Tayte stared as the chaotic barnyard eroded her perfect fairy-tale memory of that pivotal summer. It was as if the same demon who had taken her parents had also cursed her best childhood memory. She almost wished Briscoe would turn back before she saw what time had also done to her grandmother.
But before she could act on this impulse, a stylish woman in her fifties stepped out from the house and strode toward Briscoe, her gray-streaked hair bobbing softly off shoulders that led to an extended arm and hand. She smiled apologetically. “Good to see you, Nathaniel.” She turned to Tayte. “You must be Tayte. I’m Sarah Anderson, Agnes’s neighbor.”
“Thanks for coming, Sarah,” said Nathaniel.
Still a little too shocked to get her bearings, Tayte leaned into Tyler as Nathaniel did the honors.

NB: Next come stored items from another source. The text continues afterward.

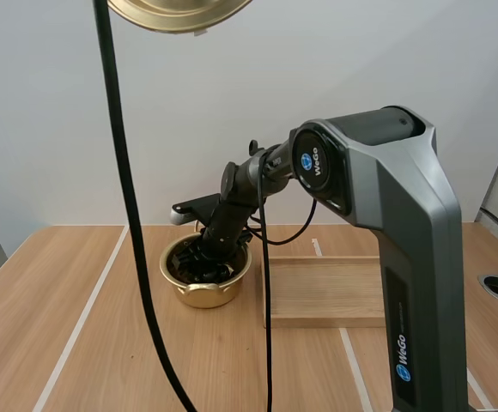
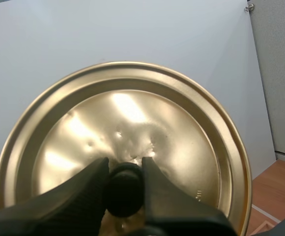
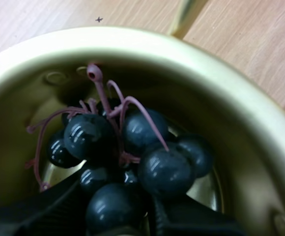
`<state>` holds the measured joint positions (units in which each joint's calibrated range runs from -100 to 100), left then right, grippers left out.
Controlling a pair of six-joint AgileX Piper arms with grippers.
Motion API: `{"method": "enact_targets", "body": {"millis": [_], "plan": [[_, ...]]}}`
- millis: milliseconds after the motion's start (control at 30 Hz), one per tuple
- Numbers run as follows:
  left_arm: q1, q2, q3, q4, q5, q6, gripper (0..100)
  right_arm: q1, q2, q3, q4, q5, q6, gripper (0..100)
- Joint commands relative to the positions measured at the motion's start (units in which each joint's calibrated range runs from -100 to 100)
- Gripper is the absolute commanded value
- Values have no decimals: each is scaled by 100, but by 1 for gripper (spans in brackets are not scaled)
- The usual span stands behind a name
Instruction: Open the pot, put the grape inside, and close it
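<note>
A light wooden table (image 1: pixel 77 343) is spread under the whole scene. On it a shallow rectangular wooden tray (image 1: pixel 326 292) is laid, with nothing on it. A round gold metal pot (image 1: pixel 185 287) is stood just beside it, at the tray's 9 o'clock, uncovered so that it can be filled.

The round gold metal lid (image 2: pixel 147 128) is held high in the air, toward 12 o'clock from the pot and well apart from it. It is judged to be kept there to leave the mouth free for the other arm. It is carried by the left gripper (image 2: pixel 125 189), whose fingers are clamped on the lid's black knob (image 2: pixel 124 199).

The right gripper (image 1: pixel 208 253) is lowered into the pot. The bunch of dark purple grapes (image 3: pixel 132 142) is seen inside the pot's wall (image 3: pixel 182 54), down near its floor. A low berry is caught between the two fingers, so the bunch is judged to be pinched and not yet let go.

Release, withdrawal and closing are judged to remain.
</note>
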<state>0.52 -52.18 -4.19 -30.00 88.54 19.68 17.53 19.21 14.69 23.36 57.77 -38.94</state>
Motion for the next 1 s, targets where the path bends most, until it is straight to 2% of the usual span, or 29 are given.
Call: {"method": "enact_targets", "body": {"millis": [0,167,200,233,400,433,700,967], "plan": [[6,-48,-48,14,-117,12,0,5,68,98,-219,288,-20,0],[6,-48,-48,14,-117,12,0,5,54,98,-230,442,-20,0],[6,-48,-48,14,-117,12,0,5,54,82,-230,510,-20,6],[6,-48,-48,14,-117,12,0,5,54,70,-230,526,-20,15],[6,-48,-48,11,-77,12,0,5,54,-13,-230,568,-20,90],[6,-48,-48,11,-77,12,0,5,54,-32,-261,568,-20,99],[6,-48,-48,11,-63,12,0,5,-28,-130,-358,709,-20,99],[6,-48,-48,11,-51,12,0,5,-645,-130,-463,734,-20,99]]}}
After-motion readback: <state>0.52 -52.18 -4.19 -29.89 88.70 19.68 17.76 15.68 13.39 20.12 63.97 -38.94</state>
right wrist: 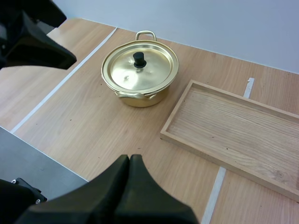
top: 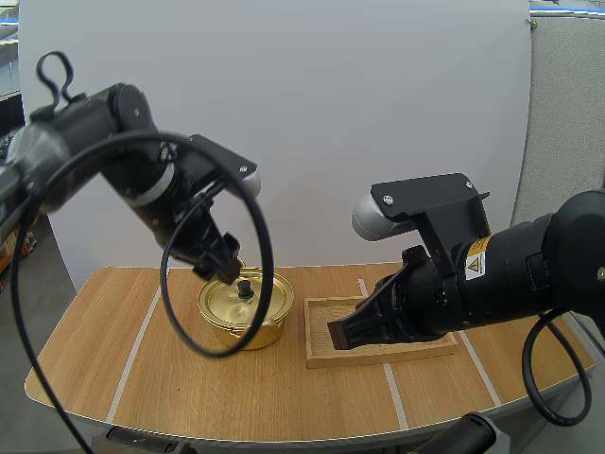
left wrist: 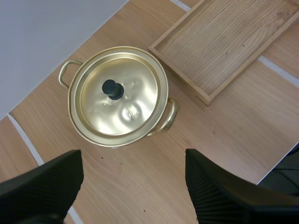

“And this is Tayte’s friend, Tyler Foltz.”
Sarah smiled, and when she returned her attention to Tayte, her face melted with compassion. “I’m so very sorry about your parents.”
Tayte rallied enough to nod politely and Nathaniel quickly continued.
“I asked Sarah to be here to help with the introductions.”
Sarah cast a worried glance in the direction of the house. “The news about your mother’s passing and funeral has shaken Agnes pretty deeply, I’m afraid. She doesn’t want to go to the funeral. And she hasn’t been sleeping well, so she’s more confused than normal. Let me go in and explain who you are and then I’ll bring her out, okay?”